Driehaus’s lawsuit was later dismissed, but a federal court did side with him separately. This is what caused more federal courts to intervene, which the SBA List encouraged, because they were so offended by Driehaus’ accusations. SCOTUS has now given lower courts the green light to proceed with the lawsuit, which will enable them to now begin examining as to whether the Ohio law is constitutional.

It’s important to note that the Supreme Court’s decision on allowing the lawsuit to go forward was unanimous, with even the liberal justices agreeing that the law against false statements did not have a strong enough foundation in the constitution for the lawsuit to be immediately dismissed. Even some progressive advocacy organizations have questioned whether the law is appropriate. The primary concern among many appears to be the fact that the law allows anyone to file a complaint claiming that a political statement is untrue.

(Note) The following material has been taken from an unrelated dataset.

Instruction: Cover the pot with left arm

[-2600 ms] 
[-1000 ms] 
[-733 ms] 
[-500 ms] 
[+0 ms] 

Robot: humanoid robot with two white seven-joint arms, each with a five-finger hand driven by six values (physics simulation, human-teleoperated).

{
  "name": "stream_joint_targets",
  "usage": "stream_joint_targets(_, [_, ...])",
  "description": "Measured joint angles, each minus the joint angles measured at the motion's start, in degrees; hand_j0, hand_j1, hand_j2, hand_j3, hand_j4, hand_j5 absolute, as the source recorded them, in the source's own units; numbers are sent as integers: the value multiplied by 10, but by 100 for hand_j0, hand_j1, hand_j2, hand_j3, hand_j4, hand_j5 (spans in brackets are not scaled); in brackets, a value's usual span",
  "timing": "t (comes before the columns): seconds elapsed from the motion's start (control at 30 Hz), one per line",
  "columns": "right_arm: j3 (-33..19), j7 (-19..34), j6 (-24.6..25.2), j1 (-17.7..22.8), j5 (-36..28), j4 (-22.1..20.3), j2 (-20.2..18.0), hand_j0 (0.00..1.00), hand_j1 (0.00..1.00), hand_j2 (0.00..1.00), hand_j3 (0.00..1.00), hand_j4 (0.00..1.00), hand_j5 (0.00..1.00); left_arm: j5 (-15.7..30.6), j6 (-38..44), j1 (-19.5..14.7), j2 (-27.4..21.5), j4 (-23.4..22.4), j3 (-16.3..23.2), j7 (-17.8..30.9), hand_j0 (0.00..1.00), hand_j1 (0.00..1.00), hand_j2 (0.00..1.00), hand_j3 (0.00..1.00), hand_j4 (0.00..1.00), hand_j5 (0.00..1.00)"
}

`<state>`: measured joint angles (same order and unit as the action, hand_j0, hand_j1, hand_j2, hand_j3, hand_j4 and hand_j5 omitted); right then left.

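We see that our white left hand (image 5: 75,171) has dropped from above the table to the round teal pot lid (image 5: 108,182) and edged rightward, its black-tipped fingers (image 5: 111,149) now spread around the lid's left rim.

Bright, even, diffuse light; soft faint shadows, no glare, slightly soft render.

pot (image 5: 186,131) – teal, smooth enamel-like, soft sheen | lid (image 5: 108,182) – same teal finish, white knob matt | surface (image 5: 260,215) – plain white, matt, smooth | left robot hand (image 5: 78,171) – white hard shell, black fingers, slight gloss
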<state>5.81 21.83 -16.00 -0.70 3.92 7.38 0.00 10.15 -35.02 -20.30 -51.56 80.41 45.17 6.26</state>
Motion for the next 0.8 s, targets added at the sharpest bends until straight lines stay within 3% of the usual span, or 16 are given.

But this entire controversy ignores a much larger issue, which is that far too often the media ignores blatant false statements made by right-wing politicians and activists. Perhaps if more media outlets were willing to call out these lies, then laws such like the one in Ohio would not be necessary. Now that the Supreme Court has become involved, a future ruling in favor of the Susan B. Anthony List could only embolden anti-choice groups to place even more misleading and derogatory information out front. As it stands currently, the SBA List is already planning to spend up to $10 million on political campaigns this coming fall.